#### Recorded information ####

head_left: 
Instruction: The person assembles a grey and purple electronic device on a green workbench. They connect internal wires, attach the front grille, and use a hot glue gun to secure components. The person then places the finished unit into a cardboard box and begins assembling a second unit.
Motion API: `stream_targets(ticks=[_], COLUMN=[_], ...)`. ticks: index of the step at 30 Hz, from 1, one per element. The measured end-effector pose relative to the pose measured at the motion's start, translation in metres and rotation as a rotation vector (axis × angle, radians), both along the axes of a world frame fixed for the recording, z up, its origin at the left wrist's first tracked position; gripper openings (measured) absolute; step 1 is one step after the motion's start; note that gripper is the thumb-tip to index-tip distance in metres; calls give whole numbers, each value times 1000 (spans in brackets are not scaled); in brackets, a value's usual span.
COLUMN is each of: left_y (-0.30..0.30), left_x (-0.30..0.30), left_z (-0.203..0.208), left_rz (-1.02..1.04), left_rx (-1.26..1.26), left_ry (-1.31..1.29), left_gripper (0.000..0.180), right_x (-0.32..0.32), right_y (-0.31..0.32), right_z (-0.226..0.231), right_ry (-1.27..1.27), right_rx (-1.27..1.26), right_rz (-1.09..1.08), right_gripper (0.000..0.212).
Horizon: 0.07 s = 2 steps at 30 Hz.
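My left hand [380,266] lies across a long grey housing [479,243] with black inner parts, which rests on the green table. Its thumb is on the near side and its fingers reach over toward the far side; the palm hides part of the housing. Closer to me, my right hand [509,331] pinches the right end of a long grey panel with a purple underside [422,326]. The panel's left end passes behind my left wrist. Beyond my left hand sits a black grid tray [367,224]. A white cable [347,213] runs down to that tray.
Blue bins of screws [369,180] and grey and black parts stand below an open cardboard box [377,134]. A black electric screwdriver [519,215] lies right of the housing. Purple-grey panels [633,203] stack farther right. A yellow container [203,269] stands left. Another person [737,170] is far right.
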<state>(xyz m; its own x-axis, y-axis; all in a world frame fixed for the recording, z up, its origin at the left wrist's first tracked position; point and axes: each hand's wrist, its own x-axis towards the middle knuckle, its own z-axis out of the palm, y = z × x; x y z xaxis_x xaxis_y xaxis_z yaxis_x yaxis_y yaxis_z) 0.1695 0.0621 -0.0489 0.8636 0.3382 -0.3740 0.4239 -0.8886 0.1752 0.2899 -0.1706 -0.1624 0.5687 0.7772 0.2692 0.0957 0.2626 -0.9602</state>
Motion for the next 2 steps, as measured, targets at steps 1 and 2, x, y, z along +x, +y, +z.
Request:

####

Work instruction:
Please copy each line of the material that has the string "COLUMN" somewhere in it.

Reply to the task:
Motion API: `stream_targets(ticks=[_], COLUMN=[_], ...)`. ticks: index of the step at 30 Hz, from 1, one per element. The measured end-effector pose relative to the pose measured at the motion's start, translation in metres and rotation as a rotation vector (axis × angle, radians), both along the axes of a world frame fixed for the recording, z up, its origin at the left wrist's first tracked position; gripper openings (measured) absolute; step 1 is one step after the motion's start; note that gripper is the thumb-tip to index-tip distance in metres; calls give whole numbers, each value times 1000 (spans in brackets are not scaled); in brackets, a value's usual span.
COLUMN is each of: left_y (-0.30..0.30), left_x (-0.30..0.30), left_z (-0.203..0.208), left_rz (-1.02..1.04), left_rx (-1.26..1.26), left_ry (-1.31..1.29), left_gripper (0.000..0.180), right_x (-0.32..0.32), right_y (-0.31..0.32), right_z (-0.226..0.231), right_ry (-1.27..1.27), right_rx (-1.27..1.26), right_rz (-1.09..1.08), right_gripper (0.000..0.212).

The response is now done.